**Task to complete**
Output the number of lines in the material below containing "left" and nothing more.

**Collected data**
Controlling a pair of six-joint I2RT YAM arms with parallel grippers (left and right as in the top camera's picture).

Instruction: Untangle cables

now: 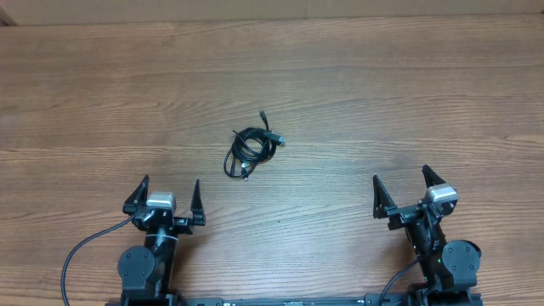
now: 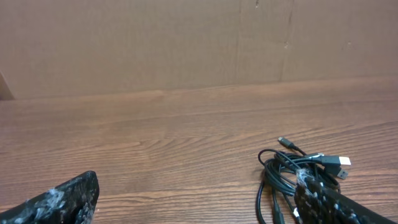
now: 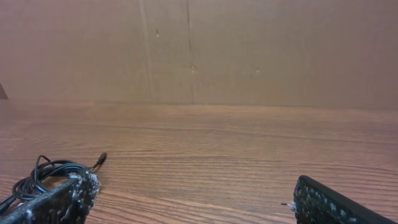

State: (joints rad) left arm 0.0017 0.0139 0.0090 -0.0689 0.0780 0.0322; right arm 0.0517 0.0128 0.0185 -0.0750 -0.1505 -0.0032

**Exercise result**
2